Planet sized creatures (such as the Tera-Shark) will be around Divine Rank 11 (ie. Challenge Rating 56), those of Star size around DR 13-14 (Azathoth is DR 14).
Even amongst creatures that technically have stats throughout the different editions, there are some real wild ones:
The Quasar Dragon was always a cool one.
Draeden from BECMI are fully capable of fighting multiple immortals at once, with about 40 attacks a round and hundreds of hit dice.
The Draeden were my favourite BECMI beasts.
I detailed my version of these in the 2005 Immortal's Handbook: Epic Bestiary, where I called them the Cogent.
I will likely have a CR 36 version in the new God Rules Bestiary. They are the brains of Great Old Ones and they consume the Dead Gods floating in the Astral Plane and can devour their heads and animate the mountainous stone-corpses to do battle against whole Pantheons.
Constellates from 2e spelljammer technically have a stat block in the loosest sense of the word, their hit points is listed as N/A, they deal an average of several thousand damage in a multi hundred mile cone with each attack (in an edition where the max hit points literally anything has is about 300), and are explicitly capable of crushing planets into dust.
Maybe Divine Rank 16 ish. I have a weird Constellation based monster but don't want to reveal it yet.
There is some creature in 2e planescape that I forget the name of, that has infinite reactive wish spells per round. Yes, infinite reactive wishes every round.
Cool. Does anyone else know anything about these?
In 3rd edition you have great wyrm time dragons,
Challenge Rating 90 was certainly high for 3rd Edition though it was only about Intermediate God (Divine Rank 5) in power. That said if I was doing a Time Dragon I'd likely have it at least CR 40/Divine Rank 7.

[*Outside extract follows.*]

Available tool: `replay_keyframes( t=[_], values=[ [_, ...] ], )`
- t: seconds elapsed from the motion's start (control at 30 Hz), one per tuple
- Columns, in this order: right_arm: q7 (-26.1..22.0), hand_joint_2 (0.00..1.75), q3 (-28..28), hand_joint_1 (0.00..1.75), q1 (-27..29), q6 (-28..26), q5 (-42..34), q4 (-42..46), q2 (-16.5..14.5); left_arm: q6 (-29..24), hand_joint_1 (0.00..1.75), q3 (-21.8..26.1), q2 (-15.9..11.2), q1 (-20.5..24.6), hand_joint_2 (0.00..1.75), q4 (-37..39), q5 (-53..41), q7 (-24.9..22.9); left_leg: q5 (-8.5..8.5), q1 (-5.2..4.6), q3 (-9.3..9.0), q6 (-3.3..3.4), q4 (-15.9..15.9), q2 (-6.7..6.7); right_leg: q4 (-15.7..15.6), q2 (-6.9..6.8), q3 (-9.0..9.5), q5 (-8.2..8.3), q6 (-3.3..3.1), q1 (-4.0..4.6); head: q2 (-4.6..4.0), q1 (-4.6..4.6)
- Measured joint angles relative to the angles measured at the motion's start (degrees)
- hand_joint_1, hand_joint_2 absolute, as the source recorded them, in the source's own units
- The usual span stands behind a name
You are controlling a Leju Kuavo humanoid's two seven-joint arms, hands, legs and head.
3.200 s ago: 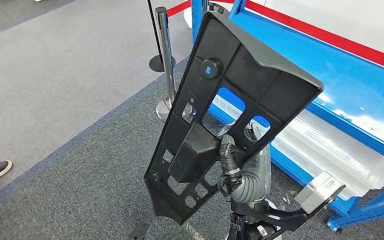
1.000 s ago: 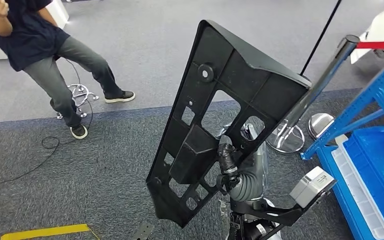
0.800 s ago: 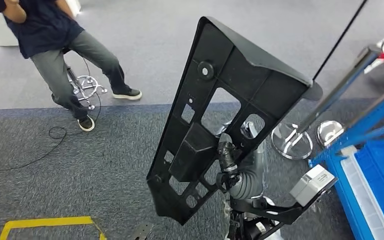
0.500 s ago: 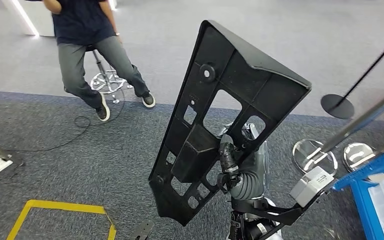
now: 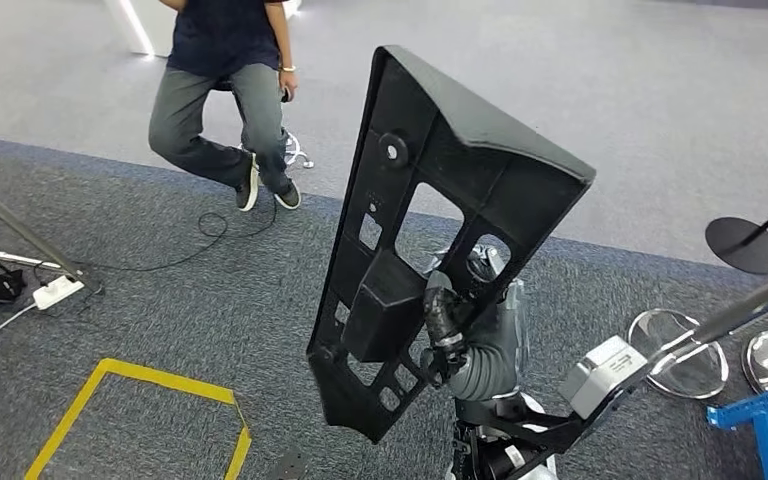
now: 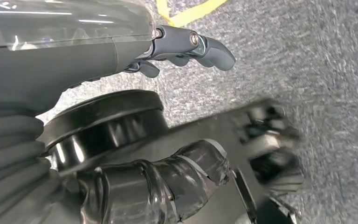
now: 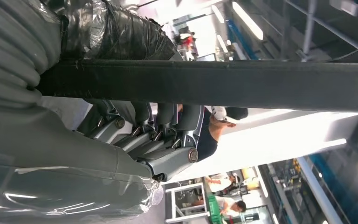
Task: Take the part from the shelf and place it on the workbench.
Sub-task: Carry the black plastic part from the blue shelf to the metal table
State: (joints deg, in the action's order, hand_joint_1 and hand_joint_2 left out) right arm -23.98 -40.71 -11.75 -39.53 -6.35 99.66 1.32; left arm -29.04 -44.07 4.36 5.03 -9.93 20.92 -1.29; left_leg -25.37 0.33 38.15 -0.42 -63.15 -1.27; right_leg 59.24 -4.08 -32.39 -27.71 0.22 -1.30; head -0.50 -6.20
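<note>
Part [image 5: 430, 220]: long black moulded panel with cut-outs, carried upright and tilted above the grey carpet [image 5: 160, 300], off the shelf and not yet on any tabletop. Right robot hand [image 5: 450, 325]: fingers wrapped round a lower rib, apparently for carrying. Left robot hand [image 6: 186, 44]: hanging, fingers loosely apart, holding nothing.
</note>
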Motion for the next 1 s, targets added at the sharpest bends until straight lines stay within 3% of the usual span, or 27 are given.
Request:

Dragons are a bit slippery to give a good Challenge Rating to because Ancient Dragons are effectively akin to Demigods (albeit without Mythic Form).
CR 24 = Ancient 'Mortal' Dragons.
CR 28 = Ancient Fey/Shadowfell Dragons
CR 32-36 = Ancient Astral/Elemental Dragons
CR 40-48 = Ancient Fear/Time Dragons
CR 56-64 = Cosmic Dragons
I'll have it all worked out for the Bestiary though. I think the big problem is just having Tiamat and Bahamut as Intermediate Deities.
and also some extremely powerful outsiders (such as a paragon infernal epic assassin with some of its statistics being close to triple digits.)
Any other details? I have a simple Paragon template for 5e, adds +16 to Challenge Rating.
And there are probably more that even I don’t know about, both with and without stats.
In God Rules there is no such thing as Un-stat'able my friend.
Trying to compare all of these beings and put them on a power scale is very difficult for a number of reasons. Many have never had statistics made for them, were made as pure plot devices, or with assumptions that are difficult to translate to other editions. But a rough estimate of what the strongest being is in official DnD would give a starting point to work with.
Literally my job amigo.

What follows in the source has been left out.